Probability & Statistics in Engineering
Fall 2023 - 21 Nov
Example
- A construction firm has just purchased a large supply of cables that have been guaranteed to have an average breaking strength of at least 7000 psi
- To verify this claim we take a random sample of 10 of these cables
- We calculate the sample mean and other sample properties
- How do we ascertain that the population mean is at least 7000 psi?
Hypothesis testing
A statistical hypothesis is a statement about the parameters of one or more populations.
- Hypotheses are the two competing statements
- Closely related to confidence intervals
Hypotheses
Null hypothesis: \(H_0: \theta = \theta_0\)
Alternative hypothesis: \(H_1: \theta \neq \theta_0\)
- Null hypothesis is most of the time an equality claim
- Unless alternative hypothesis is \(>\) or \(<\)
- When \(H_1 < \theta_0\) or \(H_1 > \theta_0\) then one-sided alternative hypothesis
Developing the hypothesis test
- interested in the burn rate of a propellant
- \(h_0: \mu = 50\,\text{cm/s}\)
- \(h_1: \mu \neq 50\,\text{cm/s}\)
- sample of \(n=10\) specimens
What is the distribution of the sample mean?
- Acceptance region
- Critical region
- Critical values
- We reject \(H_0\) if values fall inside the critical region
Hypothesis testing errors
- Type I Error
- Rejecting the null hypothesis when it actually is true
- Type II Error
- Failing to reject the null hypothesis when it is actually false
Probability of Type I error
\[\alpha = P(\text{type I error})=P(\text{reject }H_0\text{ when }H_0\text{ is true})\]
This probability is also called the significance level (or the size of the test)
How can we reduce \(\alpha\)?
Probability of Type II error
\[\beta = P(\text{type II error})=P(\text{fail to reject }H_0\text{ when }H_0\text{ is false})\]

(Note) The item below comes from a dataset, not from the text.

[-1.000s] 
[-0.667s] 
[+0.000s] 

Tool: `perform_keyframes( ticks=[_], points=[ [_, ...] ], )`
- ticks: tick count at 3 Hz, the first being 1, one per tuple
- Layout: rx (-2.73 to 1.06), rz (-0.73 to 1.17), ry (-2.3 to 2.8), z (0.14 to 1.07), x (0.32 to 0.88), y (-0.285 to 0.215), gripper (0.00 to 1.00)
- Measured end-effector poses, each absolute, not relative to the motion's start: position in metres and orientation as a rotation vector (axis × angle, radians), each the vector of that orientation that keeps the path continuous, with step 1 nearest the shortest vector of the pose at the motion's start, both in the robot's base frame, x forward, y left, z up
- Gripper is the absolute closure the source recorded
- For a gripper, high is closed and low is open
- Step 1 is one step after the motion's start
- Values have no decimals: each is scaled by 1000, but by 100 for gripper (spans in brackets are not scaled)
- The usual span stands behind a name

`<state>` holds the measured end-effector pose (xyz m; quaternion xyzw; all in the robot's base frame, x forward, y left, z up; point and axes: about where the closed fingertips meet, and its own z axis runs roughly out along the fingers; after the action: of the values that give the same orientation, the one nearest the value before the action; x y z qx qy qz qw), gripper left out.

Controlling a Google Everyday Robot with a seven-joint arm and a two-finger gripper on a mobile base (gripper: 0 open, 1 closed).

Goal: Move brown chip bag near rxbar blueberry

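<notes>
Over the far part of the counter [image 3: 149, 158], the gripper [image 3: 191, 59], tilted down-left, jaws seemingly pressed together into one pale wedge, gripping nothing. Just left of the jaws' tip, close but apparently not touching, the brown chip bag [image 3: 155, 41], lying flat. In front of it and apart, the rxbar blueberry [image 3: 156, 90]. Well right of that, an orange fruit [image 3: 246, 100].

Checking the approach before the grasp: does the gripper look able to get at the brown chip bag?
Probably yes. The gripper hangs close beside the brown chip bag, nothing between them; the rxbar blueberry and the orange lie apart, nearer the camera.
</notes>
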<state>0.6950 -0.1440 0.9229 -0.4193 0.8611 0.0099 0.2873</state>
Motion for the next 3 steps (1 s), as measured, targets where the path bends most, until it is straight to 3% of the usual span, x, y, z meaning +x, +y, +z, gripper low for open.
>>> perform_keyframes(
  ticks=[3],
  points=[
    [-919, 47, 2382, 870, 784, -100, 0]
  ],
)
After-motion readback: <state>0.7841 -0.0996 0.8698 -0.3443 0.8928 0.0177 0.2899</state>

The probability of a type II error increases rapidly when the true value of \(\mu\) approaches the hypothesized value
Summary
- Size of the critical region (\(\alpha\)) can be reduced by appropriate selection of critical values
- Type I and II errors are related: a decrease in the probability of one type of error always leads to the increase in the probability of the other (assuming \(n\) is constant)
- An increase in \(n\) reduces \(\beta\) (assuming \(\alpha\) is constant)
- When the null hypothesis is false, \(\beta\) increases as the true value of the parameter approaches the hypothesized value (and vice versa)
Power of a hypothesis test
The power of a statistical test is the probability of rejecting the null hypothesis \(H_0\) when the alternative hypothesis is true.
- Power is computed as \(1-\beta\)
- Probability of correctly rejecting the false null hypothesis
- If the test's power is deemed too low then we can either increase \(\alpha\) or \(n\)
p-values in hypothesis tests
- Fixed significance level
- Can be limited as it a priori defines a risk associated with the value of \(\alpha\)
The p-value is the smallest level of significance that would lead to rejection of the null hypothesis \(H_0\) with the given data.
Example
\[H_0: \mu=50;H_1: \mu \leq 50\]
Assume \(n=16\), \(\sigma=2.5\) and \(\overline{x}=51.3\)
\[P\text{-value}=1-P(48.7<\overline{X}<51.3)\] \[=1-P(-2.08< Z <2.08)\] \[=0.038\]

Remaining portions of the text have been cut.